スタート
長くていい文というのは、よし、いい文を書こうとし産み出せるものではない。
ただの毒にも薬にもならないつまらないものになってしまう。そして、最近「そして」を使いがちだが(素知らぬことだがそのことはどうでもいい)
そして、いい文というものは大抵、机に向かっているときではなく便所で座って、椅子のぬるさを感じているときに産まれる。
若い女が不和の恋でいらない子供を命の可能性を流すようにして暗い穴の中から這い出てくる。時には手招きもする。
それをそれをただ糞と同じように流してしまうのは悲しいことだ。だから私は今これを書いている。自分の納得のために。
街を歩きだしたらそれは。「それは」も使いがちだがいい潤滑油になってくれるのでありがたい。その、ぬめりを押しとどめての感謝。ありがとう。
「それは、その、そして」
それはそうとして、町を歩いている時なんて大変で一人でならメモを取りながら歩くことができるので問題が無いのだが、友達と歩くとなれば話は別、トイレの回数が増え、そのたび弁明をしなければならない。
手のふさがらない個室でしか用を足さないのでいつもうんこだと思われているし、そのキャラが定着してしまった。つまり、思いつきをメモするためには遊園地にいようが、博物館にいようがトイレにはいり、自分の世界に入らなければならなくなる。今だってそうだ、トイレで思いついたものを、小説を書くための肥料であるこの文を、お風呂にはいるのをやめにしてベッドの上で書いている。汚くて臭い体をそのままに。
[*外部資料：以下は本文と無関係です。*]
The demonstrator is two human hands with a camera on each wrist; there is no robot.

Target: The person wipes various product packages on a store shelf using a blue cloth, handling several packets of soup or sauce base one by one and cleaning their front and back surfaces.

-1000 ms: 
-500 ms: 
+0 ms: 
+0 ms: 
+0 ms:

でも私はこの衝動に迷惑していない。それどころか感謝している。
名前を付けてかわいがってみようか、「アスター」と。
詩のようなものを一つ。
羽のはえそろってしまった天使、むじゃきさの皮を少しずつ露出するずがい骨にかえていくばかりの天使たち。私はそれを見たくない。歩みをどうか牛歩のように。わらって、私に。もう一度名前をよんでおくれ。
最後に。
歩いても辿りつけない場所というものはどうしても魅力的に映るものだ。